* **Exercise instructions**: Repeat verbatim what the listing holds, but not its pictures.

* **Data extracts**:

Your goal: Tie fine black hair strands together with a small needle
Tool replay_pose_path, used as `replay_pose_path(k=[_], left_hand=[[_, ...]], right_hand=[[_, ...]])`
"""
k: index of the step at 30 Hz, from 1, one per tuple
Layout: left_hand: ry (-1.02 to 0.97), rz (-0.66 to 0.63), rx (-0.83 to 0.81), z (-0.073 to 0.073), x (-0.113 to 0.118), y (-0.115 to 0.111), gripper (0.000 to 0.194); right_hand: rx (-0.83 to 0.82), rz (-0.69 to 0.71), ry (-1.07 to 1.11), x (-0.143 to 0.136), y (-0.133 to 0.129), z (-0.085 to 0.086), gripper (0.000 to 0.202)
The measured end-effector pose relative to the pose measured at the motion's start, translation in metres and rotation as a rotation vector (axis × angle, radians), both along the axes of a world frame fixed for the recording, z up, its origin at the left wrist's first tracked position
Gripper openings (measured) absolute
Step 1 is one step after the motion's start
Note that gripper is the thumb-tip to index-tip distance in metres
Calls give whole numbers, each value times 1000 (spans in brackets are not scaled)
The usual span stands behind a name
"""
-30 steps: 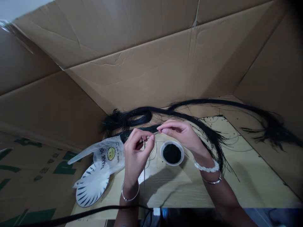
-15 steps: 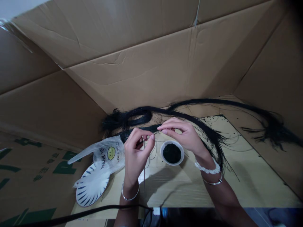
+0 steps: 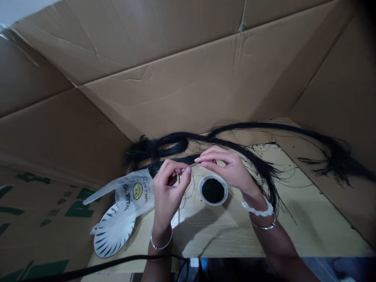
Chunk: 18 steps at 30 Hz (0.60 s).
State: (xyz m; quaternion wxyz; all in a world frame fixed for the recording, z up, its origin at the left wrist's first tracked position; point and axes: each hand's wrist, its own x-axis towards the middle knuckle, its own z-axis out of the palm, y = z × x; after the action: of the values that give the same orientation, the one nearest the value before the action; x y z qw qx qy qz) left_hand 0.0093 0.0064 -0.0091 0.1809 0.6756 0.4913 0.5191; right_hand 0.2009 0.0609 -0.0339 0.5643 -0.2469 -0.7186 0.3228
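Little has shifted since the earlier frames: both hands sit a touch higher in the head view, the right one with its fingers drawn slightly nearer the left, and the objects around them lie as before.

Left hand [image 3: 168, 192]: raised above the tabletop [image 3: 308, 219], fingers curled narrow, thumb and forefinger pinched on a thin needle [image 3: 179, 203] whose shaft hangs straight down below the hand. A bangle circles the wrist.

Right hand [image 3: 227, 168]: held level with the left and just beside it, fingertips pinched shut on a fine strand of hair [image 3: 192, 164] that runs across to the left hand's fingers. Whether the strand passes through the needle is too small to tell. A white bead bracelet and a thin bangle sit on this wrist.

Black hair bundle [image 3: 258, 164]: lies behind the hands, looped at the left end and sweeping right in a long arc across the tabletop and onto the cardboard [image 3: 176, 82]; loose strands fan out at the far right.

Small white cup [image 3: 213, 190]: stands on the tabletop below and between the hands, filled with dark, fine-grained contents.

Clear plastic bag [image 3: 132, 192]: printed with a smiling face, lies left of the left hand, partly over a white plate with dark rays [image 3: 113, 235].

Cardboard sheets enclose the scene behind and to both sides.
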Motion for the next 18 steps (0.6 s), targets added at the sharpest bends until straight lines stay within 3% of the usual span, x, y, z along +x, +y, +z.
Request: replay_pose_path(k=[10, 18], left_hand=[[0, -2, 1, 0, 1, 0, 10], [3, -3, 1, 0, 1, 0, 10]], right_hand=[[13, -6, -15, 1, -2, 1, 18], [175, -102, -88, 1, -8, 8, 25]])
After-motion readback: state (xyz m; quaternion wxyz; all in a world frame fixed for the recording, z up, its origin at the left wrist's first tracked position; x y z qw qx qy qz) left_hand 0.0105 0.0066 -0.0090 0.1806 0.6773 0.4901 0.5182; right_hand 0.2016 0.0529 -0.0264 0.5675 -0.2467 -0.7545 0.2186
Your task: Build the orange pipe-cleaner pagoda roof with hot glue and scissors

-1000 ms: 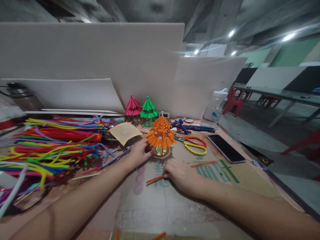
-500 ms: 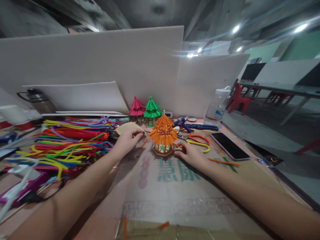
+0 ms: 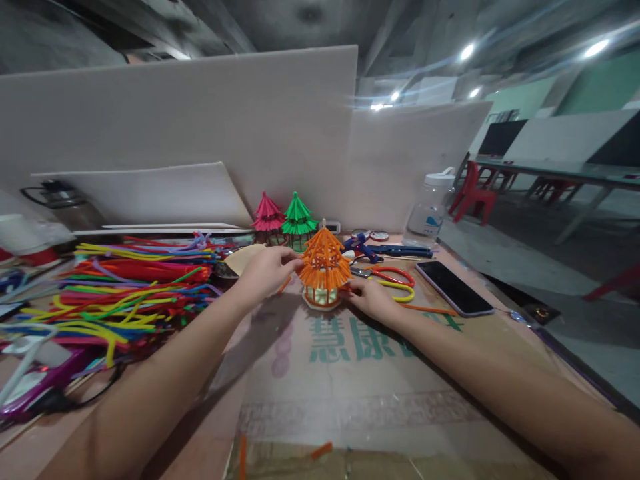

* **Answer section**:
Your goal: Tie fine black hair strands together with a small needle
Tool replay_pose_path, used as `replay_pose_path(k=[_], left_hand=[[_, ...]], right_hand=[[_, ...]])`
"""
k: index of the step at 30 Hz, from 1, one per tuple
Layout: left_hand: ry (-1.02 to 0.97), rz (-0.66 to 0.63), rx (-0.83 to 0.81), z (-0.073 to 0.073), x (-0.113 to 0.118), y (-0.115 to 0.111), gripper (0.000 to 0.194); right_hand: rx (-0.83 to 0.82), rz (-0.69 to 0.71), ry (-1.07 to 1.11), x (-0.143 to 0.136), y (-0.133 to 0.129), z (-0.085 to 0.086), gripper (0.000 to 0.202)
The measured end-effector pose relative to the pose measured at the motion's start, translation in metres and rotation as a rotation vector (axis × angle, radians), both along the axes of a world frame fixed for the recording, z up, its origin at the left wrist's first tracked position
Gripper openings (measured) absolute
Step 1 is one step after the motion's start
Note that gripper is the thumb-tip to index-tip distance in metres
Calls give whole numbers, each value times 1000 (spans in brackets are not scaled)
The usual span stands behind a name
"""
-30 steps: 
-15 steps: 
+0 steps: 
Chunk: 18 steps at 30 Hz (0.60 s).
State: (xyz m; quaternion wxyz; all in a world frame fixed for the recording, z up, its origin at the left wrist's first tracked position; point and axes: each hand's wrist, its own x-axis towards the middle knuckle, its own z-axis out of the palm, y = z × x; after the action: of the values that give the same orientation, the one nearest the value before the action; x y z qw qx qy qz) left_hand 0.0093 0.0064 -0.0091 0.1809 0.6756 0.4913 0.5191; right_hand 0.2009 0.0609 -0.0339 0.5643 -0.2469 -0.7186 0.3228
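Little has shifted since the earlier frames: both hands sit a touch higher in the head view, the right one with its fingers drawn slightly nearer the left, and the objects around them lie as before.

Left hand [image 3: 168, 192]: raised above the tabletop [image 3: 308, 219], fingers curled narrow, thumb and forefinger pinched on a thin needle [image 3: 179, 203] whose shaft hangs straight down below the hand. A bangle circles the wrist.

Right hand [image 3: 227, 168]: held level with the left and just beside it, fingertips pinched shut on a fine strand of hair [image 3: 192, 164] that runs across to the left hand's fingers. Whether the strand passes through the needle is too small to tell. A white bead bracelet and a thin bangle sit on this wrist.

Black hair bundle [image 3: 258, 164]: lies behind the hands, looped at the left end and sweeping right in a long arc across the tabletop and onto the cardboard [image 3: 176, 82]; loose strands fan out at the far right.

Small white cup [image 3: 213, 190]: stands on the tabletop below and between the hands, filled with dark, fine-grained contents.

Clear plastic bag [image 3: 132, 192]: printed with a smiling face, lies left of the left hand, partly over a white plate with dark rays [image 3: 113, 235].

Cardboard sheets enclose the scene behind and to both sides.
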Motion for the next 18 steps (0.6 s), targets added at the sharpest bends until straight lines stay within 3% of the usual span, x, y, z along +x, +y, +z.
Request: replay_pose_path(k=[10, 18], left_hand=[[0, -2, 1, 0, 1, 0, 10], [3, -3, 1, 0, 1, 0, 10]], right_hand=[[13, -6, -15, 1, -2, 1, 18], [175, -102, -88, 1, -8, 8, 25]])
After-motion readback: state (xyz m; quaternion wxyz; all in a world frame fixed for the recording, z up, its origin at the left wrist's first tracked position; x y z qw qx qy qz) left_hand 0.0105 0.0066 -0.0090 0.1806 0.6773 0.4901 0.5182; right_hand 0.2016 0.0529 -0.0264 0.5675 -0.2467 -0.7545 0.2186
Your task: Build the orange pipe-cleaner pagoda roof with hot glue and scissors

-1000 ms: 
-500 ms: 
+0 ms: 

This answer requires nothing else.